Molecules in the lumen can pass across the GI epithelium through either paracellular or transcellular pathways, depending on the size, charge, and hydrophobicity of the molecule in question. Transcellular transport may be passive, where small compounds diffuse across the cell membrane; active, utilising cell surface receptors (e.g. PepT1 for the absorption of amino acids); or via endocytosis, where compounds such as larger peptides and proteins are enclosed in vesicles and absorbed. Importantly, this transcellular endocytosis appears to be one key mechanism by which bacterial lipopolysaccharide, and even whole bacteria themselves, can cross the intestinal epithelium^{(Reference Horowitz, Chanez-Paredes and Haest132,Reference O’Donoghue and Krachler133)} . The epithelial cells of the GI tract are kept in close contact by tight junctions, adherens proteins and desmosomes, with the tight junctions (e.g. occludin, zonula occludens-1, and claudin-2) playing an important role in regulating the ability for molecules to pass between epithelial cells, known as paracellular permeability^{(Reference Campbell, Maiers and DeMali134)}. This paracellular pathway can be divided into the pore pathway, which permits passage of molecules <8 Å in size and the leak pathway which allows molecules up to ∼100 Å in size^{(Reference Zuo, Kuo and Turner135)}. An in-depth description of these two pathways, has been recently published by Horowitz et al. ^{(Reference Horowitz, Chanez-Paredes and Haest132)}. When discussing intestinal permeability, it is the paracellular leak pathway and transcellular endocytosis that are most relevant, with the majority of research to date focused on paracellular mechanisms^{(Reference Vanuytsel, Tack and Farre136)}.

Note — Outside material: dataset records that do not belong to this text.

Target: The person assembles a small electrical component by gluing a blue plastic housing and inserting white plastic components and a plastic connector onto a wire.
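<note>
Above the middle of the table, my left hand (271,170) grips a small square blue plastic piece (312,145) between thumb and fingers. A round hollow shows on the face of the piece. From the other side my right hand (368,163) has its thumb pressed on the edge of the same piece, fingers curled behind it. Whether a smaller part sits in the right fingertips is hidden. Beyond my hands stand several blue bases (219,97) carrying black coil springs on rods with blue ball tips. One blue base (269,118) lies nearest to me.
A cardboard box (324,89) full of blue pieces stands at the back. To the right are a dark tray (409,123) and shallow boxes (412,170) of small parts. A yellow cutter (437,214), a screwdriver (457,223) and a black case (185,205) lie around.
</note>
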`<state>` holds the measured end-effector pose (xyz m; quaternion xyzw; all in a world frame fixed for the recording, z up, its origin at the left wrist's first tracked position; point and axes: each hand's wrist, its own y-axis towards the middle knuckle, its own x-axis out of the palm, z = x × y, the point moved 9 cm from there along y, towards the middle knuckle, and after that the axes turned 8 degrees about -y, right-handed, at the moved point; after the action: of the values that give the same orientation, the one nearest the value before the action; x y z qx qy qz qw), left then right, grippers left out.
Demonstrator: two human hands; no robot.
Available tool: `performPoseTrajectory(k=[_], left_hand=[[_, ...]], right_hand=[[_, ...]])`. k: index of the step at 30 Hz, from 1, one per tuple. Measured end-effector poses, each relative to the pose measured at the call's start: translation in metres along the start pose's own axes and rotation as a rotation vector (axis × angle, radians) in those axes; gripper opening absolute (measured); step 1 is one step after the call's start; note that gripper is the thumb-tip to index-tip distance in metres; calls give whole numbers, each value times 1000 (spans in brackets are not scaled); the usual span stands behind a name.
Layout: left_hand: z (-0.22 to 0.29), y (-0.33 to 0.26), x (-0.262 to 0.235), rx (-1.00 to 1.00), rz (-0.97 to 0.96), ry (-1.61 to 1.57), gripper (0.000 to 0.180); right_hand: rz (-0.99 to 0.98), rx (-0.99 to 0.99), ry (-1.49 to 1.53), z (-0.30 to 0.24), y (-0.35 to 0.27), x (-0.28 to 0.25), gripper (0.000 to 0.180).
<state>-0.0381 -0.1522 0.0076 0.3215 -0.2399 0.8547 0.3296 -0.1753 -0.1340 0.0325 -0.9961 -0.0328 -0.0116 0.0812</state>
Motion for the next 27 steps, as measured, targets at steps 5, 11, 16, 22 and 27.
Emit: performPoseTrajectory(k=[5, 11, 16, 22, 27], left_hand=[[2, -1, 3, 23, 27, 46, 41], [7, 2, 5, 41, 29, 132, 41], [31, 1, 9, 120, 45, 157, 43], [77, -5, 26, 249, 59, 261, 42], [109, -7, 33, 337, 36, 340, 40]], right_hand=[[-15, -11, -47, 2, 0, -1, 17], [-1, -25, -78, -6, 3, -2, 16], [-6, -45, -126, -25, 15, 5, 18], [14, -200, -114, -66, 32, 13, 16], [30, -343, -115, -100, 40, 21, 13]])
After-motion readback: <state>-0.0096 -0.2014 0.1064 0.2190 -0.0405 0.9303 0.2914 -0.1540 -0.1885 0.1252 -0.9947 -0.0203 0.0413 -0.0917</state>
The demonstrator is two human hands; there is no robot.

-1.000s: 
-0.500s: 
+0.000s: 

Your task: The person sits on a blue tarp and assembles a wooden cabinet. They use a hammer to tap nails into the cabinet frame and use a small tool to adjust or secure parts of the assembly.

Measurement of intestinal permeability

Broadly, techniques for the assessment of intestinal permeability can be classified as either being a direct or indirect measurement. Direct, or functional, tests work on the principle of measuring the transit or flux of a molecule or group of molecules from one side of the epithelial barrier to the other, typically the luminal side to the basolateral side. A summary of the main methods utilised for directly measuring intestinal permeability, along with their respective advantages and disadvantages, is provided in Table 2. Indirect markers include the use of biomarkers in commonly collected samples such as plasma, that are purported to relate to intestinal permeability.

Table 2. Overview of methods utilised for directly measuring intestinal permeability

Legend: EDTA: Ethylenediaminetetraacetic Acid, FITC: Fluorescein Isothiocyanate, HPLC: High-Performance Liquid Chromatography, LC-MS: Liquid Chromatography-Mass Spectrometry, PEGs: Polyethylene Glycols, TEER: Transepithelial Electrical Resistance.

Conclusion

New technology and accessible tools will advance the identification of physiological biomarkers, enabling a better understanding of gastrointestinal function and dysfunction. Characterising motility, fermentation and permeability phenotypes that correlate with health and disease including specific disorders of gut-brain interaction will be crucial for developing targeted, individualised therapies. The ideal approaches should be non-invasive, easily applicable to large populations, highly sensitive and specific to reliably inform clinical management, and should be able to be accurately undertaken in a fed and physiological state.